Dostoiévski escreve e descreve a condição humana através dos personagens protagonistas de Os Irmãos Karamazov.
Nesta narrativa ímpar, tece enlaces de uma história alocada no século XIX com total pertencimento ao XXI.
O tempo, irrelevante. Não há elementos da modernidade ou pós-modernidade que desempenham papel essencial no texto. Nesse tecido encontra-se a descrição do humano bom, mau, ardiloso, feroz, fracassado, perverso, manipulador, dentre tantas possibilidades. Mas o mais importante: vincula-os através de universais éticos, religiosos e morais, inseridos no zeitgeist. O emaranhado empresta – sem dó – os arquétipos humanos, construindo um texto primoroso, temperado por emoções, suspense, história, política e... relações humanas.
Por isso o pertencimento à atualidade é genial.
Dostoiévski usa-se. É a partir da sua própria condição transgressora e atormentada que edifica personas inseridas em seu próprio território psicológico. E quantos não serão os “Mítias”, “Ivãs”, “Grúchenhkas”, “Fiódors” e “Aliochas” que não estão pelos escombros da nossa existência?
E não os interpreta. Permite a fruição (gozo) natural. Nem tampouco, julga: apresenta cada um deles numa narrativa, acima de tudo honesta. E não seria diferente quando usa parte da sua biografia para tal.
E reforçando, cada personagem descreve uma dessas instituições: o bem, o mal, o generoso, o perverso, o poder, etc.
Não há como não apaixonar-se por Grúchenhka, mulher de talentos diversos e obscuros, emocionalmente intensa e decidida. Mas pragmática demais. Seus objetivos pessoais determinam ações e sentimentos por vezes incompreensíveis, antes que o fragmento no texto que a revela seja alcançado. De credibilidade discutível – seu amor brota. Mas fica a sensação que ela ama o Amor. Como num thriller, elemento esse, inserido no livro de forma a produzir no leitor – pelo menos em visão particular – grande angústia.
Impossível não identificar-se com Mítia, na medida em que trafega por diferentes universos sociais e mantêm-se psicologicamente organizado, não perdendo jamais o eixo.
Fiódor, pai que ama e odeia ao mesmo tempo, não tem pudores. Não passa vontade. Goza escandalosamente. E quando morre, liberta muitos e encarcera outros.
Aliócha – o bom e o bem – fraterniza-nos, se for possível tal conjugação. Não no léxico, mas no existencial.

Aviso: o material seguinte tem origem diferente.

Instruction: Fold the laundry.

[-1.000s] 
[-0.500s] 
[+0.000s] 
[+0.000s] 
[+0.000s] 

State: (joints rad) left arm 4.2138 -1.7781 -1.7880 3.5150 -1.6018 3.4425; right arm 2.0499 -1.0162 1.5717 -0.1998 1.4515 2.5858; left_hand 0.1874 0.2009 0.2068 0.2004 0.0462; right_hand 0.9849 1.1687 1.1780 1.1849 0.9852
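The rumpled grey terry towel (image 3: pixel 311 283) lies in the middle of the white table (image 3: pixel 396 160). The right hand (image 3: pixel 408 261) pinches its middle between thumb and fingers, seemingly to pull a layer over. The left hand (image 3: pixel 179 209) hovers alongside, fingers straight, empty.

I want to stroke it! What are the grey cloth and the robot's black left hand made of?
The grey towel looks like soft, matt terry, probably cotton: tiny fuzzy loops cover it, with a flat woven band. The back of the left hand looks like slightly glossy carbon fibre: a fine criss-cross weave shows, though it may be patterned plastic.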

O livro não me transformou: me emocionou. No imaginário, uma paranoia benigna: se tivesse conhecido Dostoiévski, teríamos compartilhado diversas experiências em comum. Em especial as assombradas. Encontraríamo-nos num parque de diversões mambembe – que não para quieto em nenhum lugar - cujos atendentes seriam duendes, magos, fadas, gnomos, leprechauns e outros personagens fantásticos. Talvez até o Rei Arthur. Ou quem sabe, a Dercy Gonçalves.
Que a metáfora escatológica não comprometa este fragmento.